Exercise >> The lines wanted run from the first one below through the one with "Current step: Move". Return them exactly.

Given information >>
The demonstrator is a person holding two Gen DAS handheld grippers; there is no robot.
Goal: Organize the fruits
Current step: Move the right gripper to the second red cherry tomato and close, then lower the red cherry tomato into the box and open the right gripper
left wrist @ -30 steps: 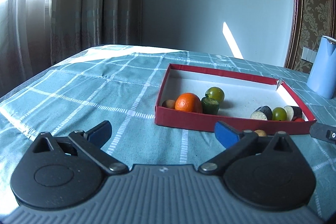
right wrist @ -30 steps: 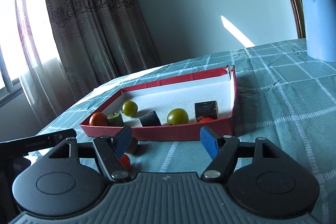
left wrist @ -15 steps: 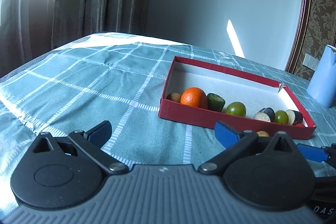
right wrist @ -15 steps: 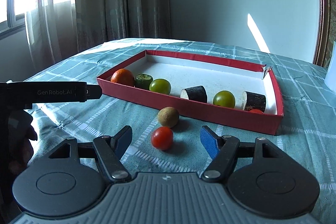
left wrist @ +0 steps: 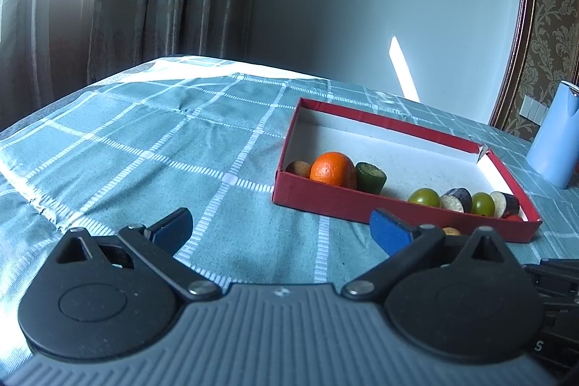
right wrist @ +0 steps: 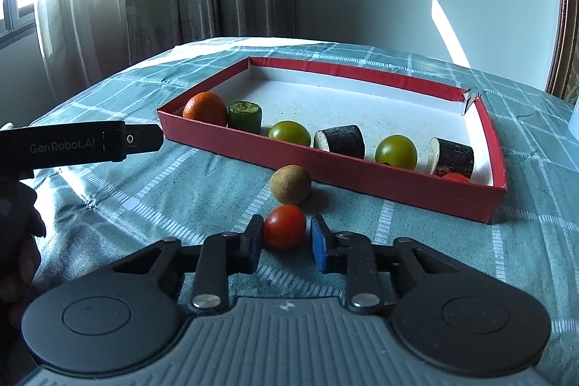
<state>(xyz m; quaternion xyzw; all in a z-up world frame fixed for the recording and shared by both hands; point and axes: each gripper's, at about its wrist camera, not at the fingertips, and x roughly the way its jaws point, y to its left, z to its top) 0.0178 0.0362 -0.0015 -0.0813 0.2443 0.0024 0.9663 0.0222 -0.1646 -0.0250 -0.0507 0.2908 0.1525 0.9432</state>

Response area >>
The demonstrator is a person holding two Gen DAS handheld grippers; there is no robot.
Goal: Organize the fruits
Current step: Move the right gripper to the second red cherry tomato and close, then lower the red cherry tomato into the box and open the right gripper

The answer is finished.